“Why has slamming a ball with a racquet become so obsessive a pleasure for so many of us?” mused cultural critique, Nat Hentoff. “It seems clear to me that a primary attraction of the sport is the opportunity it gives to release aggression physically without being arrested for felonious assault.”
Originating from a 12th-century handball game in France, tennis is one of the most popular sports in the world. Since the 1970s, when the games began to be televised, tennis gained millions more fans and players, cementing its widespread prevalence. Thanks to a millennial interest, tennis recently enjoyed another bout of boom. In the United States alone, tennis participation reached 18 million.
For both fans and players, tennis is more than just exercise: It’s a passionate lifestyle. However, are the technological developments keeping up with the continuous growth of tennis and its lovers?
A Bid to Win: Digitizing a Medieval Game
According to Andreas Munk, CEO and Founder of eTennis, a platform that offers a digital architecture to optimize racquet sports facilities, there are some fundamental inefficiencies in traditional tennis practices.
“People who play tennis are a particularly passionate crowd,” says Munk. “They can’t wait to get to the court, but they have to register at the reception, and possibly wait in the queue until they can play. This takes a lot away from that enthusiasm and dampens the experience.”
However, Munk believes the issues that strain the joy of tennis can be overcome with digitization. His platform, eTennis, is an all-in-one digital platform to manage a tennis club, eases many of the hassles that both club owners and players might experience such as this one.
After eTennis enables a secure entrance to members using the mobile phone, the players might proceed to their courts — booked in advance with the same app. Rather than turning up at the court and hope for a free spot, they can plan their games more efficiently, schedule matches with other members, and even arrange tournaments. For those keen on upping the game, they can book extra sessions or time with a trainer, while also processing all the payments via eTennis. Tapping into mobile access, tennis players no longer need to hand over physical keys nor can they lose or forget them.
Likewise, if the facilities have staff and receptionists, the app empowers them to improve overall service and customer satisfaction, instead of admin, answering phone calls, and facilitating entrance. Team captains and tennis trainers can also be on top of everything, as they’re able to see the availability of their team members or trainees.

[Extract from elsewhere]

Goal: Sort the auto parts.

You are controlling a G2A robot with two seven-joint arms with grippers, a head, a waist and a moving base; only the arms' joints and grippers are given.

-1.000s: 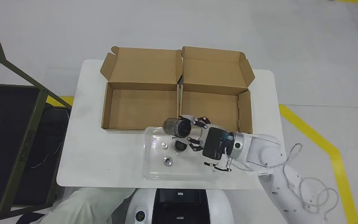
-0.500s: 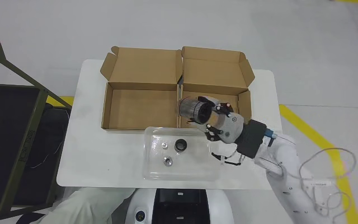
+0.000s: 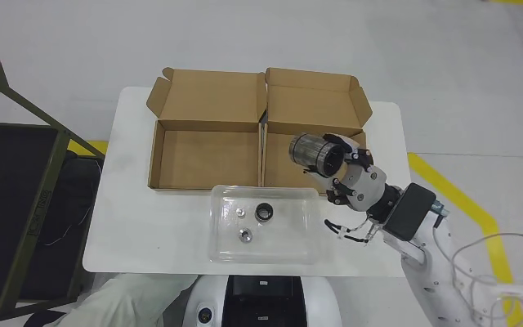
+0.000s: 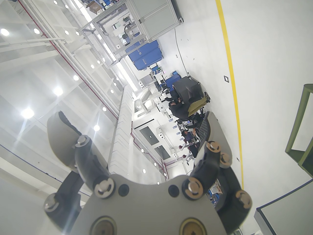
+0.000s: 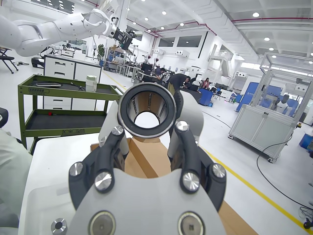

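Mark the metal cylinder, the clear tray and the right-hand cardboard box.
metal cylinder (image 3: pixel 308 151), top view, its curved side.
clear tray (image 3: pixel 283 242), top view, bare floor.
right-hand cardboard box (image 3: pixel 315 105), top view, open lid.

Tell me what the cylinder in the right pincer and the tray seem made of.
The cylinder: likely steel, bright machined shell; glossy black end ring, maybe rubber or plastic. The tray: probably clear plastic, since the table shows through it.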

Optimizing Resources for Players and Owners
“Certain sports facilities like tennis and squash courts, or golf courses require a large amount of space,” Munk says. “It can be expensive and a lot of administrative burden to maintain these clubs, which are often funded by their members.”
Hence, an app that allows the most efficient use of courts by renting them out as much as possible is a business investment with high returns.
“The reduced hassle and admin make the lives easier for both players and facility managers. It also makes the business more profitable,” adds Munk.
A tennis player, who has been playing tennis for number of years, echoes Munk. “If you prepare and get into the mood for playing tennis, and if there are no courts available at your club, it can be disappointing. Being able to book my spot in advance through the app and combined with the extended operation hours, and ease of access makes my passion even more fulfilling,” he says.